* ASSIGNMENT *
Please repeat the lines below, exactly and only, from the one that holds "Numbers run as" through the one that holds "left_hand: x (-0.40".
*** SUPPLIED RECORDS
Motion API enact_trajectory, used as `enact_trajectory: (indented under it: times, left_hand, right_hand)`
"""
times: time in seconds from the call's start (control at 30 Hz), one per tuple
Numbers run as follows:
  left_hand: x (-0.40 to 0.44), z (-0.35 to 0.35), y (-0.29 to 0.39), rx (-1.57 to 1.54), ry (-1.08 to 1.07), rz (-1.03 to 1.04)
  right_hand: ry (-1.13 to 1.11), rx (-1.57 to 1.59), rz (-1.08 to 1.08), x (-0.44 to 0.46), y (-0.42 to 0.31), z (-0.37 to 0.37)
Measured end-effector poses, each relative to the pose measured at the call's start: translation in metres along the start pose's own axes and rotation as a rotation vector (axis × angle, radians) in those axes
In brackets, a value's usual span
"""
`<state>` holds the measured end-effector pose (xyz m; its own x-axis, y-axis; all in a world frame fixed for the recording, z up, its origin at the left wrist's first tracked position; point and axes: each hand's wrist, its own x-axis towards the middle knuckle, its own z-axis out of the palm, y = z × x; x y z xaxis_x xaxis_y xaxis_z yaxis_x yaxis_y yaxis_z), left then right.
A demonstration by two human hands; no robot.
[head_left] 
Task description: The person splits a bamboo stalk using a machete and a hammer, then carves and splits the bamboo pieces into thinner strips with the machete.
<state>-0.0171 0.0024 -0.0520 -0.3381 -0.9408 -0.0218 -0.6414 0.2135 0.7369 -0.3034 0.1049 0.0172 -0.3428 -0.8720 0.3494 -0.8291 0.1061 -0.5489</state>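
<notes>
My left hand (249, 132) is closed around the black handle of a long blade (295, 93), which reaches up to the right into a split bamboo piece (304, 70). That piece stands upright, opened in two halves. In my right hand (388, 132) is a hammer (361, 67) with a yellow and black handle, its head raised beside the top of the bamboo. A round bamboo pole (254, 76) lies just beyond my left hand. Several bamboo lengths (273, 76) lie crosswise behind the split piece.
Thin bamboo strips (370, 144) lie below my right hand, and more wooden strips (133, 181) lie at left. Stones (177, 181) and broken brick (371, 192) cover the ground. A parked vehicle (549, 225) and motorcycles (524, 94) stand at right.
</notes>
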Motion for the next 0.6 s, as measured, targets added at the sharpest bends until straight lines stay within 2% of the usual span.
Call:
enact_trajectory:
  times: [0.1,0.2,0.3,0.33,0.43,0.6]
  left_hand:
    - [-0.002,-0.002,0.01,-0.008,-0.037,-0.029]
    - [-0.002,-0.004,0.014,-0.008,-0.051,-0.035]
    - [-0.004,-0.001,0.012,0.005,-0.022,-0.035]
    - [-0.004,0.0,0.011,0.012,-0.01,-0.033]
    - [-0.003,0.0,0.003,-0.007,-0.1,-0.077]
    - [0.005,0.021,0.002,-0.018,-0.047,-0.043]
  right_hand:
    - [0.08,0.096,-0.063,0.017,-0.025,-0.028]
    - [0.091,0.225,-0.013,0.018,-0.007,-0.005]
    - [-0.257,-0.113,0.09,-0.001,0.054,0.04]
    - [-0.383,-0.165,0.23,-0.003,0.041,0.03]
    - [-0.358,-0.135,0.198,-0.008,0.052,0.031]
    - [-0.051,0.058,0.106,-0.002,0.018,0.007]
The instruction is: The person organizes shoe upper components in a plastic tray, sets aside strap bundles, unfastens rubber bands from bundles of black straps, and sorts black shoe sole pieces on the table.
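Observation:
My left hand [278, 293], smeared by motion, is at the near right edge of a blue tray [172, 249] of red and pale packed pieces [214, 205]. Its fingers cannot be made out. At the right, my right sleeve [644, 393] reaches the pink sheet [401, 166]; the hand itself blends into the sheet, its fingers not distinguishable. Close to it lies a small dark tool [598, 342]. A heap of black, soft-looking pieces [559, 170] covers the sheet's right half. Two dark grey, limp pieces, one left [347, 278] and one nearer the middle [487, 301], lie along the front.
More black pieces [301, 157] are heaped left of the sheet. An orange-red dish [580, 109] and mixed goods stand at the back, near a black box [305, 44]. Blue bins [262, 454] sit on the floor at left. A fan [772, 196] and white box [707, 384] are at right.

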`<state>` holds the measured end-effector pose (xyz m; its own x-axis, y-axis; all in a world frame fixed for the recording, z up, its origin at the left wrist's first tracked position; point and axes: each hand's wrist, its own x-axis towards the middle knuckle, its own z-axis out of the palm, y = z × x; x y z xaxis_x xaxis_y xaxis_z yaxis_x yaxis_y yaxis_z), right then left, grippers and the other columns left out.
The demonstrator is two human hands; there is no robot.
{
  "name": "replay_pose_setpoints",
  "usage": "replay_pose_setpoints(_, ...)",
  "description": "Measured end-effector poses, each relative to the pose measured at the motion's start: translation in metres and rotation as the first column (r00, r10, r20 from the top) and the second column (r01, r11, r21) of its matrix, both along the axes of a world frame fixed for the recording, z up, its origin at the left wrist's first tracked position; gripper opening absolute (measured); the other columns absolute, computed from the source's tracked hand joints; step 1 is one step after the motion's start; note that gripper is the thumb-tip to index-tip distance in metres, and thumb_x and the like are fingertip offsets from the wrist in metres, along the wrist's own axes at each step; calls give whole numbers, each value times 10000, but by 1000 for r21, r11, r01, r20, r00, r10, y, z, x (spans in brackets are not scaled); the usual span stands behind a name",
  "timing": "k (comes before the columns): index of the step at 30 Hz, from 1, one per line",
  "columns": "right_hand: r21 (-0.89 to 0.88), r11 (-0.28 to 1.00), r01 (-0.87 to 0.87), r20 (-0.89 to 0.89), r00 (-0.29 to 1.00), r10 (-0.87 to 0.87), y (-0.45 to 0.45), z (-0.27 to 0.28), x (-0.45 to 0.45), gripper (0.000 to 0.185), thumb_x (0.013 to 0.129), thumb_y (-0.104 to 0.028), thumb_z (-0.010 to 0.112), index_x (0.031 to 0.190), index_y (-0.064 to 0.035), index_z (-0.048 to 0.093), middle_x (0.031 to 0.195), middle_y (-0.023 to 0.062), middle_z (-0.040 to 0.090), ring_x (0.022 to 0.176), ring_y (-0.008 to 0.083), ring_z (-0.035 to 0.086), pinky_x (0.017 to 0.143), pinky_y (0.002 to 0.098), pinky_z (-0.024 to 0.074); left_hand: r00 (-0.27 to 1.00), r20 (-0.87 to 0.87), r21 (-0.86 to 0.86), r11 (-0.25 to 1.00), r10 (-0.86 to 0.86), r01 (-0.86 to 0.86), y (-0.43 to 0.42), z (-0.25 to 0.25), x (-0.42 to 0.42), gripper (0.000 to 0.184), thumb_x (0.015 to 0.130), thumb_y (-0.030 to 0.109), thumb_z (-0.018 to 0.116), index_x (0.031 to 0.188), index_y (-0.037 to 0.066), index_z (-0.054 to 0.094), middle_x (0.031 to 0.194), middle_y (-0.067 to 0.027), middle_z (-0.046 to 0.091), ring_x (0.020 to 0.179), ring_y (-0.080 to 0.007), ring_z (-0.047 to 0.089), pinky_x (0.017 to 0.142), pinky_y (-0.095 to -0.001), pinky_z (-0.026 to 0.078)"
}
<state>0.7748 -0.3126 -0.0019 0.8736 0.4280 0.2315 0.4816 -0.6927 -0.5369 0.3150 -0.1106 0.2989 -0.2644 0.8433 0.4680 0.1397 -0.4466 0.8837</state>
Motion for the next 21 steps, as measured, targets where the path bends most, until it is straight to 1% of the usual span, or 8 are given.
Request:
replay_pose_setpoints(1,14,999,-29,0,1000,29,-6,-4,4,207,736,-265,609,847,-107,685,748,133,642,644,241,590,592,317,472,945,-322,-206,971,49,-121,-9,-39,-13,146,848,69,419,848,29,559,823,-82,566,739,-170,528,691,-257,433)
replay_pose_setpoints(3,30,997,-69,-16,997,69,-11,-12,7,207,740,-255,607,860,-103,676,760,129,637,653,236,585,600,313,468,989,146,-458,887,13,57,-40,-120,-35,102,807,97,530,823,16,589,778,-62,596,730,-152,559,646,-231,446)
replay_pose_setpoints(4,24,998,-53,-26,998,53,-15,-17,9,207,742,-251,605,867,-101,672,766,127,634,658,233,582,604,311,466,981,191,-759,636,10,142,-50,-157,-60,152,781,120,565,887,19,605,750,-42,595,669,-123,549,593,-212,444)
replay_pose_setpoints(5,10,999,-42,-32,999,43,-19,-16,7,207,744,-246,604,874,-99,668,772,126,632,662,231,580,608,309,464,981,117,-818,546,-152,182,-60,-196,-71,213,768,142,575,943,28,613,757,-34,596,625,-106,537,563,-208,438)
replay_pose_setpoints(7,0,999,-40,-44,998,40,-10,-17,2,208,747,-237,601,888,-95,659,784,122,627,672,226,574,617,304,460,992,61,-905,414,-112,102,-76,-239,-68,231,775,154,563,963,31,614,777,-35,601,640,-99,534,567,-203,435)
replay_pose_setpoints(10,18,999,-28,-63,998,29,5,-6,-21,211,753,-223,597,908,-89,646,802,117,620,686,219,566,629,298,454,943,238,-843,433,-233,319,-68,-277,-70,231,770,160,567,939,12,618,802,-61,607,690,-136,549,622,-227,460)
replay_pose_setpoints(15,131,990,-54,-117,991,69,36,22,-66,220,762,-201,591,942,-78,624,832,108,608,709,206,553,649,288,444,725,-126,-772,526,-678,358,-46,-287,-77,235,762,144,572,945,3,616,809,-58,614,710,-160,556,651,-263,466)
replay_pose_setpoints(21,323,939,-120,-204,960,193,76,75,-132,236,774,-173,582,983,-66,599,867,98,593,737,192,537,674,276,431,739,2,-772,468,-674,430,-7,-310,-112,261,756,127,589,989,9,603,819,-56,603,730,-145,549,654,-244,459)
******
* RESPONSE TO THIS EXERCISE *
Numbers run as follows:
  left_hand: x (-0.40 to 0.44), z (-0.35 to 0.35), y (-0.29 to 0.39), rx (-1.57 to 1.54), ry (-1.08 to 1.07), rz (-1.03 to 1.04)

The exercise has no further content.